There you go!
Fall forwards&upwards from failures.
Only real DOers actually fail. So they can later spring back up to improve and succeed.
Regards
Steve unruh
Recently the 17 HP Lawn mower/ go kart started running poorly and finally quit.
This was over a month of wondering what is going on as it would run on gasoline but was hard starting and then would barely run on charcoal.
Found nothing wrong but a black spark plug.
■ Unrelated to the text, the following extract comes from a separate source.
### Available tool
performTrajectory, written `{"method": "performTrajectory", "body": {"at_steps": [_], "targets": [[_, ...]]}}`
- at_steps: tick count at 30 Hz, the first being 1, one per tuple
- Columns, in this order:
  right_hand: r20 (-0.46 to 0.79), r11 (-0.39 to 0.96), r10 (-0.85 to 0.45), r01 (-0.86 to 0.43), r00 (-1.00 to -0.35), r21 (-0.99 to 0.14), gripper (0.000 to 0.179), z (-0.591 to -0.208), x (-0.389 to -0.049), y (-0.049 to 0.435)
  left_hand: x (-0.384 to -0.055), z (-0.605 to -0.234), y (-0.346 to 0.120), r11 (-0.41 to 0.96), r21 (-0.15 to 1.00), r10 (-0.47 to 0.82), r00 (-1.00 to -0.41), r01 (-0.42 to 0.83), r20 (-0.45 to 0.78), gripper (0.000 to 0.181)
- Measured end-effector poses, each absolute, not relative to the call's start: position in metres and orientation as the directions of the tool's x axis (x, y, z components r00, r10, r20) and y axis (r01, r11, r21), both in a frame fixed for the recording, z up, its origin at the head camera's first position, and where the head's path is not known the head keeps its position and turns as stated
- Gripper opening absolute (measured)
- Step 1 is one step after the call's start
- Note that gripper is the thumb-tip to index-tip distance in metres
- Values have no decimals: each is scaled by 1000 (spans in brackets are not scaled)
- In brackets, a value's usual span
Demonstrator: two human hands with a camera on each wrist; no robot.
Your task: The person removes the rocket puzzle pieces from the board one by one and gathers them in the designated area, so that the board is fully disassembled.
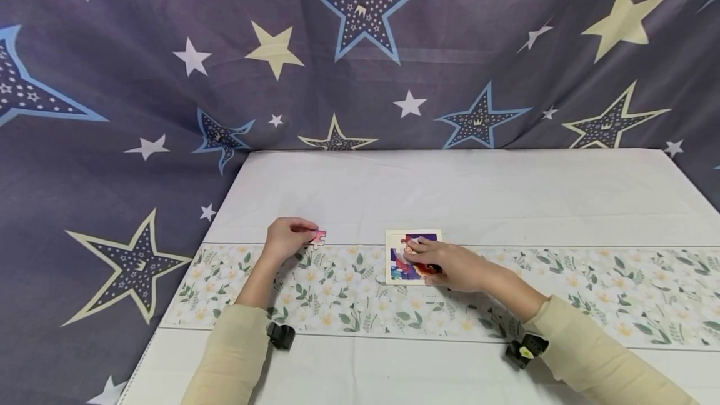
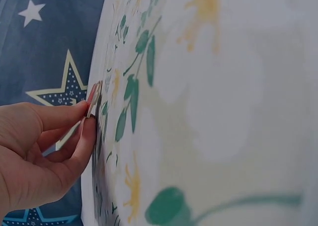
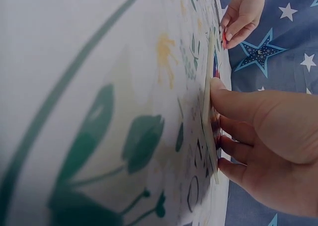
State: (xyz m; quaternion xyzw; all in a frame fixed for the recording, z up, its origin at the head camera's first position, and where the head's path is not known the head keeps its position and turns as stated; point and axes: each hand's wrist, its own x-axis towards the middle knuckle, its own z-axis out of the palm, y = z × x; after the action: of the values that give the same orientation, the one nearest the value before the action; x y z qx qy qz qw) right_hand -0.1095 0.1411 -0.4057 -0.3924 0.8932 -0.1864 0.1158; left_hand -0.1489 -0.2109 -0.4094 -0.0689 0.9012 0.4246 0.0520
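Note:
A small pink jigsaw puzzle piece (image 1: 319,237) is pinched between thumb and fingertips of my left hand (image 1: 285,237), low over the table. In the left wrist view the piece (image 2: 92,99) appears edge-on between the fingers. To its right lies a square puzzle board (image 1: 388,261) with a pale frame and a purple, red and blue picture. Bare pale backing shows at the picture's upper left. My right hand (image 1: 452,262) rests on the board with fingers spread over the picture; the right wrist view shows its thumb (image 3: 217,89) at the board's edge.
A floral strip (image 1: 349,305) runs across the white table (image 1: 450,192), beneath the board. Behind and to the left hangs a dark curtain (image 1: 349,92) printed with stars. Black devices (image 1: 281,335) are worn on both wrists over beige sleeves.

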Motion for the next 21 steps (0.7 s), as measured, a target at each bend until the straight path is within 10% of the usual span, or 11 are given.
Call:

Too much soot = need better final filter after the cyclone.
Maybe also running on the rich side?? How is the oil consumption?
Hopefully running happy again soon!
Running good again
I have been plagued with moles, I used a 1/2” water jet to wash 98 hills down and in 1 day had 8 more hills push up.
They love to tunnel under any concrete slabs which then crack whenever a heavy load applied.
So I found a new use for the dark side!
I then moved out into my 25’ by 80’ back yard and injected a hill near the center and had smoke coming from most of the area.
Later I again washed down all of the hills and will advise on results.
We also used a large fan to ventilate the crawl space and house for about an hour before starting the wood stove.
First time weather has stopped raining and warmed to over 50 degrees. 10” of rain this month!
Well apparently moles are tough little critters.
I gave them at least 5 min of char gas and I am still getting mole hills.
Sigh?.
Jasper Carrot once said " there’s only one way to kill a mole , and that’s to blow his F in off !
I never had sucsess with woodgas either for some reason. Sulfur based smoke cartridge work better thugh.
I tried with bamboo vinegar… they never came to taste it, so must be a good repellant…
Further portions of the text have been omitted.